In the years that I re-directed my federal income taxes, I paid about 50% to the government and re-directed the rest of my federal tax dollars to life-affirming organizations and causes. I was always honest in my correspondence and actions with the IRS and accepted the consequences as they arose. I knew that the IRS would ultimately collect any back taxes, which they have done, but I carried out my personal witness because, to quote a Quaker friend of mine, “God calls us not to be effective but to be faithful.” This is the way of nonviolent social change in the spirit of such historical figures as Henry David Thoreau, Dr. Martin Luther King, Jr., Mahatma Gandhi, Rosa Parks and Dorothy Day.…

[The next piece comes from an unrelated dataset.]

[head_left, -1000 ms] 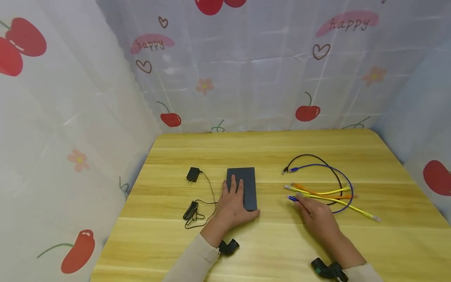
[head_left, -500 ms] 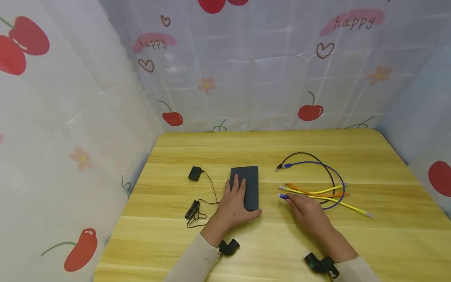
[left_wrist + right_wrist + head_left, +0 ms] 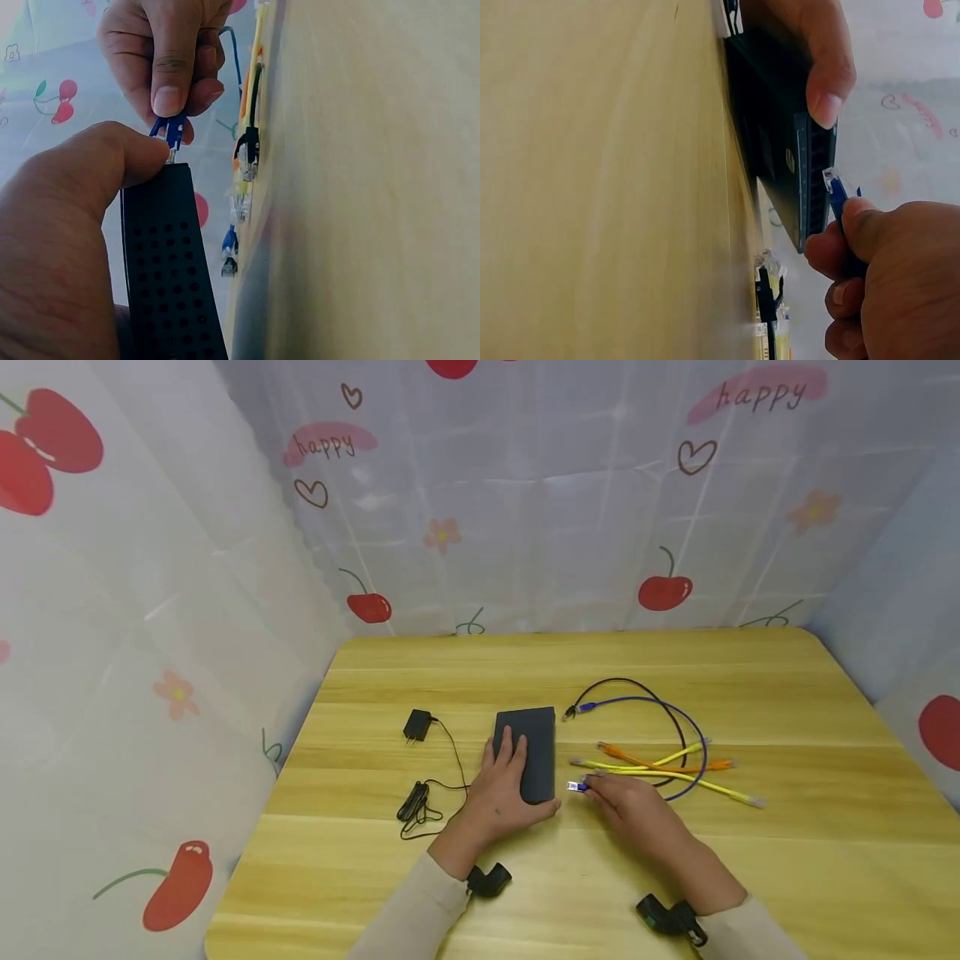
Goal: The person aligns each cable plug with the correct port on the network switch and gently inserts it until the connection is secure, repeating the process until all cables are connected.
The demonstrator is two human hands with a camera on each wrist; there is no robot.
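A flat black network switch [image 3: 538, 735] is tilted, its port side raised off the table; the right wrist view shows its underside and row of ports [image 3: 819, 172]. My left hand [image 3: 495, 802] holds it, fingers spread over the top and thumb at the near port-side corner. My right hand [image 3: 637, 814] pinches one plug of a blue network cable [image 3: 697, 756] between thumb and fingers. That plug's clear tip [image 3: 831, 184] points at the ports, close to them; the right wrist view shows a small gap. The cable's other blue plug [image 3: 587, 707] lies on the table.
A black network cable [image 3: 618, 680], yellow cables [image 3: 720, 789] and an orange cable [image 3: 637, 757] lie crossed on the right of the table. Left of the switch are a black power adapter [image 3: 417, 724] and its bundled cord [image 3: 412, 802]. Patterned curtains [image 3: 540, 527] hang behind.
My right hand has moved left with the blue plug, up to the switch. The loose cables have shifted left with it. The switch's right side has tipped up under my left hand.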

To further understand who I am and my stance on the payment of war taxes, I must go back to when I returned from my Peace Corps service. I worked in rural El Salvador during a time of civil war and witnessed incredible poverty and violence against innocent people. This life-changing experience helped shaped my values and beliefs, and I saw how our government was directly supporting right wing, repressive dictatorships. Three weeks after I left El Salvador, graduates of the School of the Americas assassinated Archbishop Oscar Romero for speaking out on behalf of the poor and oppressed. Our taxes supported this and other public policies that put our government on the wrong side of history. Such use of our taxes has taken resources away from addressing such basic human needs as safety, food, shelter, health care and jobs.

It’s good to have a war tax resister running for office and making tax resistance headline news, so bully for John Kefalas! (I’m suspect, though, of this “God calls us not to be effective but to be faithful” stuff. Are faithfulness and effectiveness really at odds? Is a form of tax resistance in which the IRS eventually gets its money, but only after a faithful delay, really just “an incredibly strong statement”?)

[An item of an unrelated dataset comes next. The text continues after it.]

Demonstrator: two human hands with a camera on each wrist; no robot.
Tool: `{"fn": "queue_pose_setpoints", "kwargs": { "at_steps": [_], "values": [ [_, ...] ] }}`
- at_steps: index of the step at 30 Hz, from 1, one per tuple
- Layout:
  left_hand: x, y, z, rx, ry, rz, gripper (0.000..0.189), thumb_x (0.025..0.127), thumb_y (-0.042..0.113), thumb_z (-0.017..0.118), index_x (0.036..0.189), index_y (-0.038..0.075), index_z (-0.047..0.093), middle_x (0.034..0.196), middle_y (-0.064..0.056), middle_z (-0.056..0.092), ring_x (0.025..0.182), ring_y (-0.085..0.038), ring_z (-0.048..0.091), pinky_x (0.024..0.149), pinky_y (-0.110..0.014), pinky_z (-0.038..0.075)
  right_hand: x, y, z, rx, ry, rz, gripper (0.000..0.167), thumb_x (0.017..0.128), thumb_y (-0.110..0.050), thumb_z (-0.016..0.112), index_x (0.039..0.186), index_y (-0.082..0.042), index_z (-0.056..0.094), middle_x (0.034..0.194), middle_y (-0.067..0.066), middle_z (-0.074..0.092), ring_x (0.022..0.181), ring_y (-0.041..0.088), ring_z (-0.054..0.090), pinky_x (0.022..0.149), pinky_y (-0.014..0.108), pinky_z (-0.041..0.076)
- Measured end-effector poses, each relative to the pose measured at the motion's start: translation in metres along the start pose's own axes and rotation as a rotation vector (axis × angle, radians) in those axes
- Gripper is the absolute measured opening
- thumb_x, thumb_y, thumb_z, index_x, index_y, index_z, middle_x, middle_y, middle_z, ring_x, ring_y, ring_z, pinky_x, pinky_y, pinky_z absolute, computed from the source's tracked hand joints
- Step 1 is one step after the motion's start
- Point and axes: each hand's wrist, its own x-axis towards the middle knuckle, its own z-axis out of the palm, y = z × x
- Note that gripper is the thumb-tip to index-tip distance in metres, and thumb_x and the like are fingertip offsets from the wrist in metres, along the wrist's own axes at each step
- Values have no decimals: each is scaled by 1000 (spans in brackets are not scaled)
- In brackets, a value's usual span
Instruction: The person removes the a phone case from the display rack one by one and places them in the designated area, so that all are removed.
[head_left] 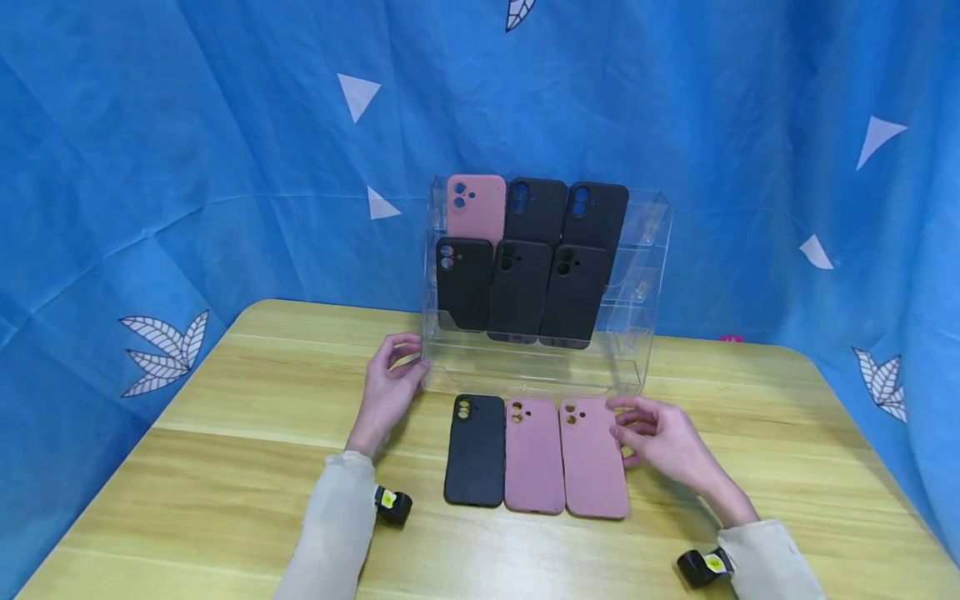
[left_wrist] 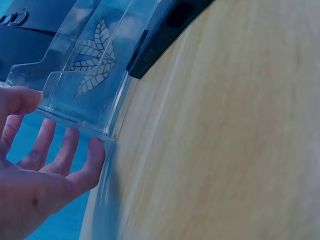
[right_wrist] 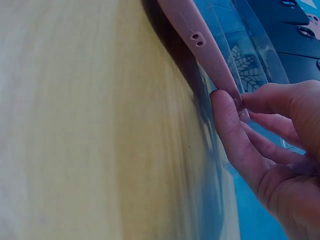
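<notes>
- We saw the right pink case [head_left: 596, 467] on the table [head_left: 225, 467], rightmost in a row of three in front of the clear stand [head_left: 648, 275]; the right hand [head_left: 663, 433] pinched it near its upper right corner between thumb and finger.
- That hold took in only a small part of the edge, so we judged the case could swing or slip free if it were raised quickly.
- We could not tell whether any of it was off the table; a sideways pull to the left could nudge the middle pink case [head_left: 534, 467] just beside it.
- The left hand [head_left: 390, 387] had its fingers spread and loosely bent, tips against the stand's left side; how firmly they bore we could not tell. A hard push there could skid the stand, which looked light.
- The lower black cases [head_left: 519, 292] leaned upright in the stand, an upper pink case [head_left: 477, 204] above and behind them; we thought a jolt could make them slide or tip.
- The flat black case [head_left: 475, 458] lay leftmost in the row; if the stand slid toward the person, it could butt against it.
</notes>
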Motion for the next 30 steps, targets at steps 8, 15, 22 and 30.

If you live in the United States there’s an excise tax on your phone bills, both local and long-distance. It’s often considered more explicitly a “war tax” than other taxes because it has so often been used as a “temporary,” “emergency” revenue booster during war-time. And for that reason, and because resisting the phone tax is relatively easy and risk-free, phone tax resistance is perennially popular.

At a near future date, some time before we are all commuting via rocket ship and wearing silvered underpants but probably after the next Star Wars movie comes out, people won’t be using their phones as much to make telephone calls. They will have switched over to using the internet — which can send and receive data of all sorts, including real-time conversations.

The phone companies fear this, for the obvious reasons. The long distance companies know that people don’t get charged per-email or by the distance they are from the web pages they visit — and it will be the same for internet phone calls: no more long distance charges. The local companies are also worried that some of their current customers may use their cable modems (or some future non-phone-based equivalent) to replace their phone service (the way some people have given up their home phones and only use their cell phones).

Capitalism and progress in action, right? The car replaces the horse-and-buggy, the internet replaces the phone… these things happen. But the phone companies are big, and they make big campaign donations, and they’d like the government to put off their extinction as long as possible.

One thing they’re trying is to extend the excise tax (and certain other taxes and regulations) from the phone system to anyone offering Voice over IP (phone via internet). If you’re wondering why they don’t just get rid of the excise taxes and surplus regulations on the phone system instead, you’re clearly not legislator-material.

The Mauled Again blog is a good source for ongoing commentary about this.